The nurse led us down a hall and we were there at their rooms, meeting our babies for the first time. We went into the first room and the little guy was in his incubator, oxygen mask on his tiny face, IV tube on his arm, wires all over his small frail body, hooked up to the machines…it was a little intimidating. He was so tiny, thin and pale. We didn’t really know what to do, so we just looked at him and I felt maybe what a lot of first time parents felt when meeting their baby for the first time…I felt competely and utterly inadequte. I felt overwhelmed and completely inadequate to raise this baby; I knew I would fail him in many ways and would need lots and lots of help. Thinking this, I felt a hand on my shoulder. Adam. He said he felt faint. Uh-oh….fortunately the nurses knew what to do and they quickly led him to the couch in the room and rolled over the trash can for him to get sick in. If I was feeling overwhelmed, my husband was feeling the very same thing. I told the nurses it was normal. ‘Weak stomach’, I said.
It ended up that we were able to reach into the incubator and hold our son’s hand — or his tiny fingers — and once Adam recovered we took some pictures. Then it was time to meet baby number two. We walked over to the room next door and met our second little guy who looked very much like our first little man. Incubator, oxygen tubes, IV, wires, monitors, , the works. Also tiny, frail and pale. We got to hold his hand too and took some more pictures.

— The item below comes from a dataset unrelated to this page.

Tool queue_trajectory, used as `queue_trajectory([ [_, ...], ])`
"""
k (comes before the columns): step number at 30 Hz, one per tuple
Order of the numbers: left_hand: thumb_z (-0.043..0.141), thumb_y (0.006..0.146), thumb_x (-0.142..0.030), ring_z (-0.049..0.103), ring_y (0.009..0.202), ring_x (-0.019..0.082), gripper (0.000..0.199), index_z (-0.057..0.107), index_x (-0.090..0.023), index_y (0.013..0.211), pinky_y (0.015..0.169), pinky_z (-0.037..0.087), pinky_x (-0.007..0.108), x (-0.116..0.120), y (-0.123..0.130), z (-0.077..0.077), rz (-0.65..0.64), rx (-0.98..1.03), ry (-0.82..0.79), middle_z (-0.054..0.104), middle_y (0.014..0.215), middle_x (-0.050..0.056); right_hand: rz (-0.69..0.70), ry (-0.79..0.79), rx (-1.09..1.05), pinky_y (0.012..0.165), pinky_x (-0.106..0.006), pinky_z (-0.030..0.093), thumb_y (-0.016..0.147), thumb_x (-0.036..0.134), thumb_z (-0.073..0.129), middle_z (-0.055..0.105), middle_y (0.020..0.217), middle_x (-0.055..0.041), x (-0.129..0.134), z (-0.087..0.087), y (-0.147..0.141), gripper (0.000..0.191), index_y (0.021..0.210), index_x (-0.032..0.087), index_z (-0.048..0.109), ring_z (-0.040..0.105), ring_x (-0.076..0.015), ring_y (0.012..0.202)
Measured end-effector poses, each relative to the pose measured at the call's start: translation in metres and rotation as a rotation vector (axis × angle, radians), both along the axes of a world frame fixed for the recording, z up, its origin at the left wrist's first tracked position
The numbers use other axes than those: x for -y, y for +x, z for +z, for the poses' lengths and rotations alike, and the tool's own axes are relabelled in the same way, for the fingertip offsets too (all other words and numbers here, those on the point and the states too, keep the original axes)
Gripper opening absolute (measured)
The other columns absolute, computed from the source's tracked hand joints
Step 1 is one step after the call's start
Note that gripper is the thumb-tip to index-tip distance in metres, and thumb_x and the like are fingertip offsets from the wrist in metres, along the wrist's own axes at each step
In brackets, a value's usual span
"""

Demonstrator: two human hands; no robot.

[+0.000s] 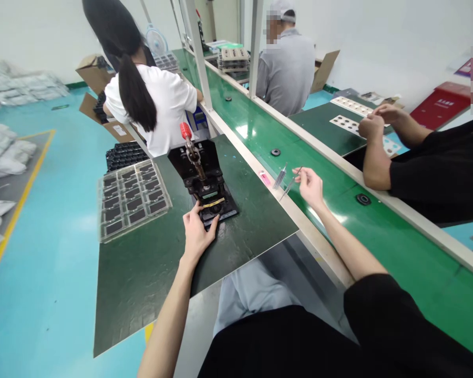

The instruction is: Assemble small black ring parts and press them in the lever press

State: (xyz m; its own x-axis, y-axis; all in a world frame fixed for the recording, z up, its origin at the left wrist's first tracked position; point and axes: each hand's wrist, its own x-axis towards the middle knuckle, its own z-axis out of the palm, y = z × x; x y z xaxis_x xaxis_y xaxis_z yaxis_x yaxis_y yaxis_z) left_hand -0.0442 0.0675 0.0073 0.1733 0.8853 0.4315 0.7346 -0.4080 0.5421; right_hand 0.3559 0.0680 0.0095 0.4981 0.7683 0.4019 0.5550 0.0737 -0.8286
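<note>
A black toggle clamp fixture (229,202) with a red-tipped lever (185,131) stands on the dark green work board (256,220). A thin yellow strip (213,203) lies across its base. My left hand (197,231) grips the near left part of that base, index finger at the side and thumb at the front edge. Over the edge of the conveyor, my right hand (310,185) pinches a pair of thin metal tweezers (288,187), points down and to the left. Beside the tweezers are slim grey metal tools (279,176) and a small pink item (264,178).
A clear tray (167,209) of dark flat parts sits left of the fixture, with stacked black trays (126,155) behind. Round black pieces (363,199) lie on the green conveyor (410,247). Co-workers sit ahead; another person's hands (374,123) work over white sheets at right.
</note>
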Motion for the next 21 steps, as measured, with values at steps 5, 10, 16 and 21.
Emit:
queue_trajectory([
  [5, 0.070, 0.089, -0.046, 0.056, 0.118, 0.036, 0.050, 0.052, -0.016, 0.126, 0.105, 0.048, 0.058, -0.001, 0.000, 0.000, -0.014, -0.021, 0.005, 0.061, 0.136, 0.023, -0.044, -0.079, 0.131, 0.091, -0.042, 0.059, 0.101, 0.039, 0.037, 0.075, 0.116, -0.0154, -0.099, -0.001, 0.022, 0.038, 0.113, 0.019, 0.067, 0.072, -0.0249, 0.099],
  [10, 0.070, 0.090, -0.042, 0.056, 0.126, 0.036, 0.047, 0.050, -0.018, 0.125, 0.106, 0.046, 0.057, 0.001, 0.000, 0.000, -0.048, -0.046, 0.028, 0.059, 0.139, 0.023, 0.014, -0.149, 0.220, 0.098, -0.050, 0.055, 0.081, 0.034, 0.066, 0.077, 0.110, -0.0166, -0.137, -0.008, 0.024, 0.033, 0.108, 0.017, 0.071, 0.068, -0.0321, 0.105],
  [16, 0.069, 0.092, -0.042, 0.055, 0.128, 0.036, 0.047, 0.049, -0.017, 0.126, 0.108, 0.044, 0.056, 0.004, 0.003, -0.002, -0.052, -0.058, 0.034, 0.058, 0.141, 0.023, 0.016, -0.221, 0.298, 0.098, -0.056, 0.051, 0.078, 0.026, 0.058, 0.077, 0.092, -0.0178, -0.114, -0.001, 0.029, 0.019, 0.087, 0.019, 0.072, 0.070, -0.0361, 0.097],
  [21, 0.070, 0.092, -0.038, 0.055, 0.126, 0.036, 0.042, 0.051, -0.017, 0.123, 0.108, 0.044, 0.056, 0.011, 0.010, 0.004, -0.008, -0.013, 0.049, 0.060, 0.136, 0.023, -0.101, -0.239, 0.284, 0.088, -0.050, 0.058, 0.080, 0.031, 0.056, 0.078, 0.090, -0.0154, -0.028, 0.015, 0.040, 0.022, 0.086, 0.019, 0.073, 0.075, -0.0343, 0.089],
])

Then we sat on the couch in his room and discussed, ‘Uh, Adam, we have to come up with names, quick‘. It was about 3am in the morning, us sitting in the NICU having just met our twin boys, trying to think of names, trying to process everything that had just happened in the past 24 – 48 hours. We had briefly discussed names the night before and I was stuck on the name Daniel and Adam had mentioned the name Benjamin previously and I said no, but sitting there Adam said again, ‘How about Benjamin?’ and I said ok. So there it was. Our twin boys — Daniel and Benjamin. We were parents.
Our ‘not yet’ turned into ‘yet’ very quickly.